Sacramento, California - Babulal Bera, 83, of La Palma, pleaded guilty Tuesday to making excessive campaign contributions and making campaign contributions in the name of another.
Assistant Attorney General Leslie R. Caldwell of the Justice Department’s Criminal Division and Acting United States Attorney Phillip A. Talbert made the announcement.
The charges were filed in the District Court in Sacramento on Monday. Earlier today, Bera was arraigned and pleaded guilty to both counts before United States District Judge Troy L. Nunley.
According to court documents, in 2010 and 2012, Bera’s son was a candidate for a seat in the United States Congress representing District 3 (2010) and District 7 (2012) from the state of California. With respect to both elections, the candidate’s official federal campaign committee was headquartered in Elk Grove. With respect to both elections, the defendant made the maximum allowable individual contributions to his son’s campaign, and he also solicited friends, family members and acquaintances to make contributions, which he then reimbursed with his own funds. Bera did this to make contributions to his son’s campaign in excess of the contribution limits established by federal law. With respect to the 2010 and 2012 elections, the government has identified over 130 improper campaign contributions involving approximately 90 contributors. To date, the government has identified over $220,000 in reimbursed contributions relating to the 2010 campaign, and over $40,000 in reimbursed contributions relating to the 2012 campaign.
This case is the product of an investigation by the Federal Bureau of Investigation. Assistant United States Attorneys John Vincent and Philip Ferrari, and Department of Justice Public Integrity Section Trial Attorney Richard Evans are prosecuting the case.

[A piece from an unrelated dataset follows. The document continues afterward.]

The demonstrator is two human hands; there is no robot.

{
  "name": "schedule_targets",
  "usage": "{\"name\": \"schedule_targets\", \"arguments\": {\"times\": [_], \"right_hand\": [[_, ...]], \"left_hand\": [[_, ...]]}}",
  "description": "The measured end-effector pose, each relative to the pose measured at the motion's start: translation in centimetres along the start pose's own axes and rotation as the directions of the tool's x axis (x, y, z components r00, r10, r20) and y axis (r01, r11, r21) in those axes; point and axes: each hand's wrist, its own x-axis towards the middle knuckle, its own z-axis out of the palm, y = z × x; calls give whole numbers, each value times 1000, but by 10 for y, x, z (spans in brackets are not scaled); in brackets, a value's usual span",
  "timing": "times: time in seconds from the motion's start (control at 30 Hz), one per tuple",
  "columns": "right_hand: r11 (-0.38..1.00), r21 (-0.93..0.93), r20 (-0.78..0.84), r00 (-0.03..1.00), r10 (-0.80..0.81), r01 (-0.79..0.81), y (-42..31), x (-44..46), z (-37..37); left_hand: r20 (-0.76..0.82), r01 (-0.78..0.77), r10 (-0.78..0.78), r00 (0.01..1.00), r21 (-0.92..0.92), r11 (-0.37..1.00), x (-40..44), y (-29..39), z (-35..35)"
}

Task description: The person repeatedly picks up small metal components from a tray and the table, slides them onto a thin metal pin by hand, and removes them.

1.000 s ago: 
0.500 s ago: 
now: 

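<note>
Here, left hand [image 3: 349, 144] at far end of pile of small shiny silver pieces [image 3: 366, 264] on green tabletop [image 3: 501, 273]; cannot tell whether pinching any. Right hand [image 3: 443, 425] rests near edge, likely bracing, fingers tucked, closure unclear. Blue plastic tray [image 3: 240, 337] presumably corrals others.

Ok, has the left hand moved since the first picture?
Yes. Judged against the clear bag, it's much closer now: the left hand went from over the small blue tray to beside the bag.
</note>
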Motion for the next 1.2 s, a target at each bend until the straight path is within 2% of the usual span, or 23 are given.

Bera, who was ordered released on his own recognizance, is scheduled to be sentenced by Judge Nunley on August 4, 2016. Bera faces a maximum statutory penalty of five years in prison on each count. The actual sentence, however, will be determined at the discretion of the court after consideration of any applicable statutory factors and the Federal Sentencing Guidelines, which take into account a number of variables.